Autrement dit, il n’a jamais contribué à l’excédent de l’UNEDIC. Loin d’être un régime d’assurance-chômage, c’est une subvention masquée. Elle est versée par les salariés du privé aux intermittents, à hauteur d’environ huit cents millions d’euros par an. Mais au nom de quoi les salariés du privé devraient-ils subventionner les intermittents alors que les fonctionnaires ne le devraient pas ?

Mais il y a pire. Le régime des intermittents est fait pour s’adapter à la nature discontinue de l’activité professionnelle des gens du spectacle. Outre le fait que bien des gens du spectacle sont des permanents (et sans même parler ici des "permittents"), on ne voit plus très bien aujourd'hui en quoi les intermittents du spectacle sont plus intermittents que les autres. Que cela ait été vrai en période de plein emploi, certainement. Mais aujourd’hui ? Les gens du spectacle sont-ils plus intermittents qu’un jeune qui va de stage en stage, de CDD en CDD ? Sont-ils plus intermittents que ces chômeurs de longue durée qui acceptent des petits boulots successifs ? Sont-ils plus intermittents que les ouvriers agricoles ou les saisonniers des stations balnéaires ? Dans une société précarisée par la crise depuis tant d’années, les intermittents du spectacle sont bien les derniers intermittents à être aussi protégés. Les fameuses 507 heures de travail requises semblent totalement dérisoires au regard de la réalité économique que vivent les véritables précaires, eux soumis au simple RSA.

Dans ces conditions, la spécificité de l’artiste paraît bien maigre. Elle repose finalement sur le postulat que l’intermittent ne gagne pas assez pendant ses périodes de travail pour faire face, seul, à ses périodes de chômage. Dans ce cas, c’est peut-être l’activité du spectacle elle-même qui est mal organisée, car incapable de faire vivre ses propres ressources sans recourir à la solidarité sociale. L’abus est là, et il est structurel. La mise en avant de la dignité toute particulière de la culture et de ses externalités positive est une construction intellectuelle devenue insupportable pour faire admettre à des chômeurs "normaux" qu’on va ponctionner sur leur indemnité pour servir quelques artistes mal nourris par leur art.

Il faut donc supprimer ce régime et l’aligner sur le régime général, par exemple sur les travailleurs indépendants. Rien ne s’oppose non plus à ce qu’un intermittent devienne un auto-entrepreneur.
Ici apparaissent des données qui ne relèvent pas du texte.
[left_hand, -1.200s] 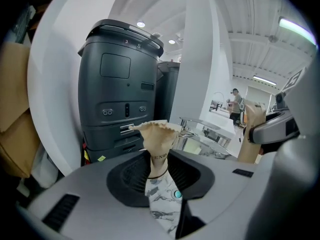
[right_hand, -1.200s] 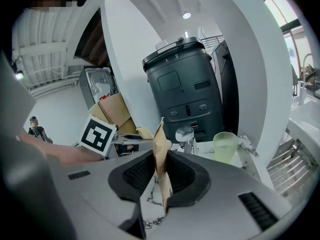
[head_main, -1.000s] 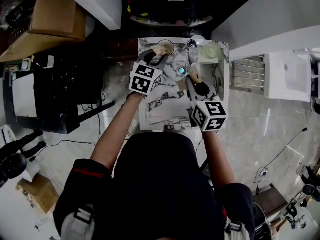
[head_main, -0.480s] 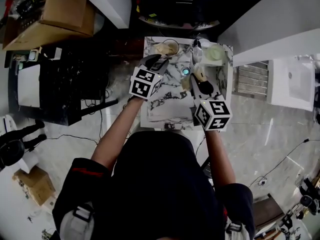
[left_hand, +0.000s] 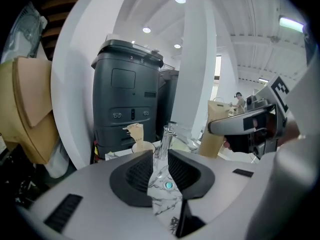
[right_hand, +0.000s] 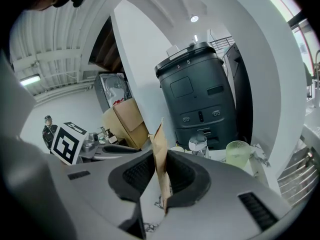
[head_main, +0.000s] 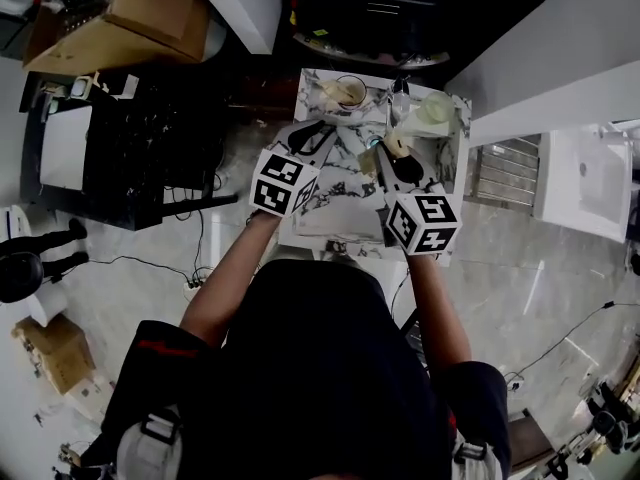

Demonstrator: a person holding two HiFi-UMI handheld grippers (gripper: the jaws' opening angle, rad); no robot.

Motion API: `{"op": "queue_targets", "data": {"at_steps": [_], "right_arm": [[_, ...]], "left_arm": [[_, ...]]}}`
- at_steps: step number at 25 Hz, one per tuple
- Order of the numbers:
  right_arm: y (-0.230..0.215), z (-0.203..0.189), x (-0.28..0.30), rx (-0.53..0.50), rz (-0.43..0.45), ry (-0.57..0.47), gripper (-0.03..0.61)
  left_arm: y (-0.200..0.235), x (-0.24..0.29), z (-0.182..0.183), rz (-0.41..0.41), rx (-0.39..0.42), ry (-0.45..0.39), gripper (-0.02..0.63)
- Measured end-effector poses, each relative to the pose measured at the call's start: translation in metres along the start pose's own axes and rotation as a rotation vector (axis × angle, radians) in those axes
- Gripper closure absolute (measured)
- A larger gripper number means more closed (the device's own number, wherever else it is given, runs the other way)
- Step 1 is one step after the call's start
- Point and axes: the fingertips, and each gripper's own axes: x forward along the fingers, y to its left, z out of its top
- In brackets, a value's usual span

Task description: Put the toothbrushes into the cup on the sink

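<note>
Packet (right_hand: 159, 143) between right gripper (right_hand: 160, 160) jaws

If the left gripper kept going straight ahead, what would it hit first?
Probably the faucet, seen between the jaws of the left gripper, which have just been closing on nothing; depth is unclear, maybe the sink.

- Left grey two-jaw gripper (left_hand: 160, 160): jaws apart, just been closing a little, nothing between them
- Right grey two-jaw gripper (right_hand: 163, 180): jaws pressed on a flat tan paper packet (right_hand: 159, 141)
- Both bare forearms (head_main: 228, 273) reach forward
</note>
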Motion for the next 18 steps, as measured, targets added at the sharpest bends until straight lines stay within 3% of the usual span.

Parce qu’ils affichent souvent leur solidarité avec les précaires, les intermittents du spectacle devraient être les premiers à balayer devant leur porte. Nous comptons donc sur leur sens des responsabilités pour réclamer eux-mêmes la suppression de cette survivance injustifiable. S'ils étaient réellement solidaires des situations sociales qu'ils dénoncent, leur premier geste devrait être de réclamer eux-mêmes la suppression de ce régime spécial, ultime survivance d'un autre temps. Est-ce la surprise que nous réservent les négociations à venir ? On peut, hélas, en douter.